Medical school programs are slowly beginning to emerge that address home-based medical care, including one at the Oregon Health & Sciences University that pairs students with homebound patients. The American Academy of Home Care Medicine has had success in encouraging universities to offer home-based care curricula, and the Home Centered Care Institute (HCCI), a Schaumburg, IL-not-for-profit, offers training programs for medical professionals preparing for an in-home care career.

But the game-changer would be the death of the fee-for-service payment system that incentivizes volume over outcomes andfails to take into account patient wishes — in particular, where they want to receive their medical care.

“The major challenge [to expanding home medical services] remains the payment model, fee for service pay,” says Nengliang Yao, assistant professor, University of Virginia School of Medicine.

Yao is the co-author of “Geographic Concentration of Home-based Medical Care Providers,” a study that found that Portland is one of the few home-based medical care “hot spots” on the West Coast. “It is unfair for the house call visit to be reimbursed the same way as a clinic appointment is.
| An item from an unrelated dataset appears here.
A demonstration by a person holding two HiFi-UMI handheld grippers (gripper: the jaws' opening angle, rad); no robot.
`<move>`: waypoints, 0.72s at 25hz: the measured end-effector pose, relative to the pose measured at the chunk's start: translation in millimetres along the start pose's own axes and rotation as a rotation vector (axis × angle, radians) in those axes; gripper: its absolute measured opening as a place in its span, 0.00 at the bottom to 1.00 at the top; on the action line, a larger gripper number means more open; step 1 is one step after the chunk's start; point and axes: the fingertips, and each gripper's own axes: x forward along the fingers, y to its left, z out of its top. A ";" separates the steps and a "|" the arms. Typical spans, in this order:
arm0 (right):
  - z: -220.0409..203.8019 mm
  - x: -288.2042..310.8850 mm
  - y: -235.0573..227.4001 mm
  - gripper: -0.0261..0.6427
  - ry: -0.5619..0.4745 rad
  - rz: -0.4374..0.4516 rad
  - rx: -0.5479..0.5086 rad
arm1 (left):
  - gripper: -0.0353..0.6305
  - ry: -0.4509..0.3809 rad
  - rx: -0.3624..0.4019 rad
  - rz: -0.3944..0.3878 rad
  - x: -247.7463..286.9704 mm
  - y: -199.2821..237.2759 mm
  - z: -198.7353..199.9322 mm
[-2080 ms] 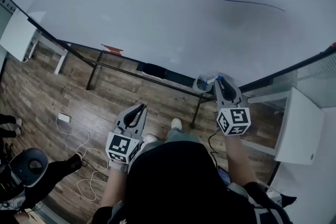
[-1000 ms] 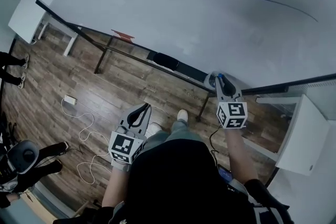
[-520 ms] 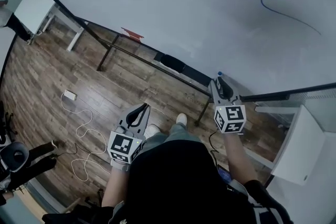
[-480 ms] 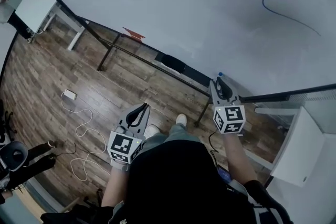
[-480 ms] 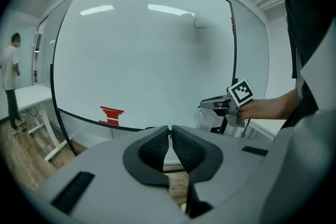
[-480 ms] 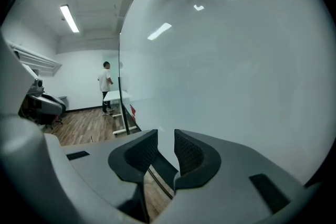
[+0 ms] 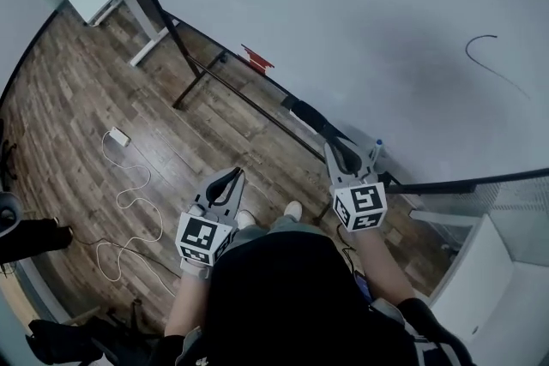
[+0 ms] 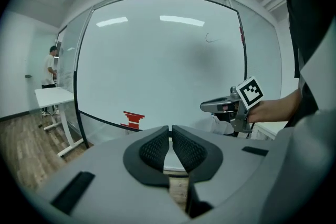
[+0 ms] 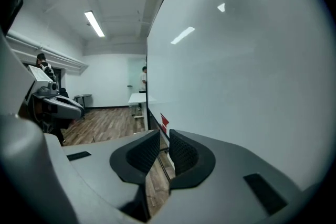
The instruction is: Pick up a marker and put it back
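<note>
The thin white marker with a blue cap (image 7: 377,152) stands at the bottom edge of the big white whiteboard (image 7: 343,4), and no gripper holds it. The right gripper (image 7: 333,147) is just beside the marker at that bottom edge; its jaws have just been closing but are a little apart, with nothing between them. The left gripper (image 7: 233,176) is farther back from the whiteboard, over the brown wooden floor (image 7: 77,99), its jaws pressed together on nothing.

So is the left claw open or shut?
Shut. In the left gripper view the left claw has its tips together, with nothing between them.
</note>
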 end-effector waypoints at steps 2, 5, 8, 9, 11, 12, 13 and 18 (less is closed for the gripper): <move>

It is not sustainable.”

Housecall Providers founder Benneth Husted looks back two decades, when she carried her little black medical bag to shut-ins in homes all over the Portland area,and acknowledges the progress that has been made. Yes, she agrees, more needs to be done. Too many elderly, sick individuals are slowly dying without medical care or dignity.

“But it is better than it used to be for these patients,” she says. “I will have succeeded when home medical care is just an accepted part of every medical practice. That’s the direction it’s moving in.”

Correction appended: Correction: A previous version of this article misstated the profile of HealthNet clients that are eligible for Landmark home health medical services. Not all are elderly, but all have at least five chronic health condition diagnoses.